You don’t explain your husband’s motivation for requesting your company. Does he feel it’s a business commitment and it’s necessary to have you there for business reasons or does he want you because he doesn’t want to go out without you? Certainly if it’s the latter, then that in general takes precedence over your business commitments – unless it would truly be impossible for you to get your project done otherwise. If it’s solely for business purposes, then it’s a little more complicated. Even then, it’s always better to choose the option that is supportive of your husband (your are in this together and what benefit him benefits you) unless, as stated above, you really need the time for your work (which also benefits the two of you). The most important thing of all is to have the conversation in a loving and respectful manner which demonstrates good will and a desire on the part of each of you to please the other.


Dear Emuna,

I had a confusing experience at shul this year. There are a lot of young families where I go and there are a lot of young children running around. Many of them are adorable and it’s wonderful to see that the younger generation cares about synagogue, but they don’t seem to discipline their kids. They make a lot of noise, run in and out of the synagogue and disrupt my concentration. Am I just a grumpy old man or should I say something to the Rabbi?

Unable to Focus

Dear Unable to Focus,

Concentrating in synagogue is hard enough without the additional distraction of rambunctious children. I think you are in the right here. I’m sure the kids are cute but they don’t belong in the synagogue and it is not a good education for them to think that the synagogue is a playground and treat it so. They need to learn to behave in a respectful manner towards the shul and the adults praying in it.

Many synagogues have child care programs these days where the children can be taught and entertained while their parents attend services. This is the first thing I would suggest to your Rabbi. It seems like a solution that would keep everyone happy. If, for some reason, this is not possible, then I think it would be appropriate for your Rabbi to give a talk that may frustrate some people but nevertheless needs to be said. “Since there is no child care and the children are too young to sit quietly, they should not be brought to shul.”

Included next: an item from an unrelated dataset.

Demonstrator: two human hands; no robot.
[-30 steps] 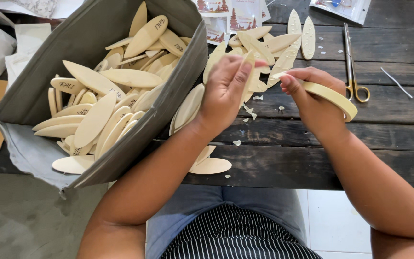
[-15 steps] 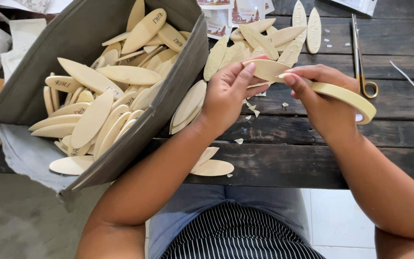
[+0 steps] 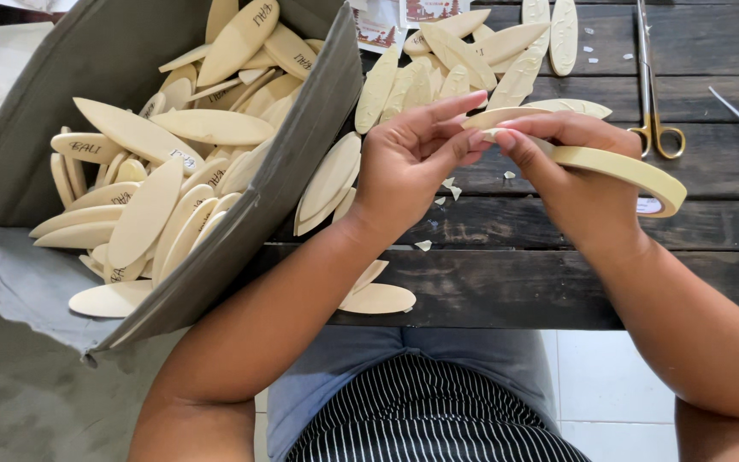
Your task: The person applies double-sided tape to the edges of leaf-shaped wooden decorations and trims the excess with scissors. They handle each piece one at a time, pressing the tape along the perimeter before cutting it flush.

Obviously it’s not this statement that’s problematic but the underlying implication. Someone (usually the mother) has to stay home to watch the children. Some parents chafe against this restriction. But it’s just part of the responsibility we accepted when we undertook to have children. It’s part of the price we are willing to pay. No one would think of bringing young children to a movie theater and letting them run around talking during the movie and disturbing the other patrons. Shouldn’t we treat a synagogue and praying to God with at least the same courtesy?